Directions for this task | The listing below is to be output in its exact form.

** Opening Recorded information block **

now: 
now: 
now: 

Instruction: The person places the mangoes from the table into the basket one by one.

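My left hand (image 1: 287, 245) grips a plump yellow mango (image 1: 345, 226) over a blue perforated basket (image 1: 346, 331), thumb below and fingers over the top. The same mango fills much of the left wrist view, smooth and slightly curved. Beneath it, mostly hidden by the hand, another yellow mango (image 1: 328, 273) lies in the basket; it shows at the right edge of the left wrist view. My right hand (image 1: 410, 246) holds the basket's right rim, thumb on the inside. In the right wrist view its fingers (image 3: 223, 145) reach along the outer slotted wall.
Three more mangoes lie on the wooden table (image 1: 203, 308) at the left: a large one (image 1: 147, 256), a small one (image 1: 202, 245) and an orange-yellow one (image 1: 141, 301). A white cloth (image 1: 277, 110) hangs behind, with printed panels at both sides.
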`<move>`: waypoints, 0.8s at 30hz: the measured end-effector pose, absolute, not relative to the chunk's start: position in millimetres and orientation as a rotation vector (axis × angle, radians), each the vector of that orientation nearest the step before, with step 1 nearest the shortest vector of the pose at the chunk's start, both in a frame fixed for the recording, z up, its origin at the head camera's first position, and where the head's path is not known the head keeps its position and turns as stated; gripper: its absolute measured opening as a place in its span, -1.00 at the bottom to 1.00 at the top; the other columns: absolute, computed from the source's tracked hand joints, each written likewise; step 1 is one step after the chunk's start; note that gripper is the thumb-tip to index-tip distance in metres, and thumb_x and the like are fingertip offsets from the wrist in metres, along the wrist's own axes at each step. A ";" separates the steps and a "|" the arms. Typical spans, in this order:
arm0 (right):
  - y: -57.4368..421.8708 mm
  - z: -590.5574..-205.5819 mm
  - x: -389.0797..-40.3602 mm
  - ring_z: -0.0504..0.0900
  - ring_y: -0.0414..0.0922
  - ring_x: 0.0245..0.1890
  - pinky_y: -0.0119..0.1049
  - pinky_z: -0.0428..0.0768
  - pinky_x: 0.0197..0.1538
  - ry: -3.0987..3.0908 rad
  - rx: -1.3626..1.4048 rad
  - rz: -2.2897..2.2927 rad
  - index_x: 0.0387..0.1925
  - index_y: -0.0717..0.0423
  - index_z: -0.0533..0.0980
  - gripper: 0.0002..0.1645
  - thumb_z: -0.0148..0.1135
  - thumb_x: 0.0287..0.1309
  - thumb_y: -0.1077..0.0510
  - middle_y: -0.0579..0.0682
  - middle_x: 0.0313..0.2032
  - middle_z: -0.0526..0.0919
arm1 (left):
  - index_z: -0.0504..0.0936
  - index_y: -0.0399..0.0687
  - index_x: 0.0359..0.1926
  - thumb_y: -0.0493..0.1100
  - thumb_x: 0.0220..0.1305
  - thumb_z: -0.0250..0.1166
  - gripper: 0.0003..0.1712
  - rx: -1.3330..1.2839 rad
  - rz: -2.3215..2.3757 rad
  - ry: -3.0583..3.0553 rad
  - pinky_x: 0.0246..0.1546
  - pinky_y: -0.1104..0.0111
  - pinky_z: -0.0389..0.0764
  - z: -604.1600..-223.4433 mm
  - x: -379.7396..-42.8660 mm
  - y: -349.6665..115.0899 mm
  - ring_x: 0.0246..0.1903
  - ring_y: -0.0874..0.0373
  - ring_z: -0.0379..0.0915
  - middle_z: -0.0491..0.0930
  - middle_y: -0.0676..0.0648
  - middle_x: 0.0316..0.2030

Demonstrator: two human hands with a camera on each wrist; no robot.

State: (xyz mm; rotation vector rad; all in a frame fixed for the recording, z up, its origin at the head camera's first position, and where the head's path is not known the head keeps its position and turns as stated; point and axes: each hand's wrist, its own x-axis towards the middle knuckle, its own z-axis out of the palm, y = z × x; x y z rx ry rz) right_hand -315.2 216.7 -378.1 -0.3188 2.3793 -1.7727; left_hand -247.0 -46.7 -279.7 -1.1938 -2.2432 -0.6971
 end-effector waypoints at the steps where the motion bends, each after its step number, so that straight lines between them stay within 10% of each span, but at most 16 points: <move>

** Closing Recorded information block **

Written solution |
now: 
now: 
now: 

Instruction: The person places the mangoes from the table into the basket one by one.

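My left hand (image 1: 287, 245) grips a plump yellow mango (image 1: 345, 226) over a blue perforated basket (image 1: 346, 331), thumb below and fingers over the top. The same mango fills much of the left wrist view, smooth and slightly curved. Beneath it, mostly hidden by the hand, another yellow mango (image 1: 328, 273) lies in the basket; it shows at the right edge of the left wrist view. My right hand (image 1: 410, 246) holds the basket's right rim, thumb on the inside. In the right wrist view its fingers (image 3: 223, 145) reach along the outer slotted wall.
Three more mangoes lie on the wooden table (image 1: 203, 308) at the left: a large one (image 1: 147, 256), a small one (image 1: 202, 245) and an orange-yellow one (image 1: 141, 301). A white cloth (image 1: 277, 110) hangs behind, with printed panels at both sides.
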`<move>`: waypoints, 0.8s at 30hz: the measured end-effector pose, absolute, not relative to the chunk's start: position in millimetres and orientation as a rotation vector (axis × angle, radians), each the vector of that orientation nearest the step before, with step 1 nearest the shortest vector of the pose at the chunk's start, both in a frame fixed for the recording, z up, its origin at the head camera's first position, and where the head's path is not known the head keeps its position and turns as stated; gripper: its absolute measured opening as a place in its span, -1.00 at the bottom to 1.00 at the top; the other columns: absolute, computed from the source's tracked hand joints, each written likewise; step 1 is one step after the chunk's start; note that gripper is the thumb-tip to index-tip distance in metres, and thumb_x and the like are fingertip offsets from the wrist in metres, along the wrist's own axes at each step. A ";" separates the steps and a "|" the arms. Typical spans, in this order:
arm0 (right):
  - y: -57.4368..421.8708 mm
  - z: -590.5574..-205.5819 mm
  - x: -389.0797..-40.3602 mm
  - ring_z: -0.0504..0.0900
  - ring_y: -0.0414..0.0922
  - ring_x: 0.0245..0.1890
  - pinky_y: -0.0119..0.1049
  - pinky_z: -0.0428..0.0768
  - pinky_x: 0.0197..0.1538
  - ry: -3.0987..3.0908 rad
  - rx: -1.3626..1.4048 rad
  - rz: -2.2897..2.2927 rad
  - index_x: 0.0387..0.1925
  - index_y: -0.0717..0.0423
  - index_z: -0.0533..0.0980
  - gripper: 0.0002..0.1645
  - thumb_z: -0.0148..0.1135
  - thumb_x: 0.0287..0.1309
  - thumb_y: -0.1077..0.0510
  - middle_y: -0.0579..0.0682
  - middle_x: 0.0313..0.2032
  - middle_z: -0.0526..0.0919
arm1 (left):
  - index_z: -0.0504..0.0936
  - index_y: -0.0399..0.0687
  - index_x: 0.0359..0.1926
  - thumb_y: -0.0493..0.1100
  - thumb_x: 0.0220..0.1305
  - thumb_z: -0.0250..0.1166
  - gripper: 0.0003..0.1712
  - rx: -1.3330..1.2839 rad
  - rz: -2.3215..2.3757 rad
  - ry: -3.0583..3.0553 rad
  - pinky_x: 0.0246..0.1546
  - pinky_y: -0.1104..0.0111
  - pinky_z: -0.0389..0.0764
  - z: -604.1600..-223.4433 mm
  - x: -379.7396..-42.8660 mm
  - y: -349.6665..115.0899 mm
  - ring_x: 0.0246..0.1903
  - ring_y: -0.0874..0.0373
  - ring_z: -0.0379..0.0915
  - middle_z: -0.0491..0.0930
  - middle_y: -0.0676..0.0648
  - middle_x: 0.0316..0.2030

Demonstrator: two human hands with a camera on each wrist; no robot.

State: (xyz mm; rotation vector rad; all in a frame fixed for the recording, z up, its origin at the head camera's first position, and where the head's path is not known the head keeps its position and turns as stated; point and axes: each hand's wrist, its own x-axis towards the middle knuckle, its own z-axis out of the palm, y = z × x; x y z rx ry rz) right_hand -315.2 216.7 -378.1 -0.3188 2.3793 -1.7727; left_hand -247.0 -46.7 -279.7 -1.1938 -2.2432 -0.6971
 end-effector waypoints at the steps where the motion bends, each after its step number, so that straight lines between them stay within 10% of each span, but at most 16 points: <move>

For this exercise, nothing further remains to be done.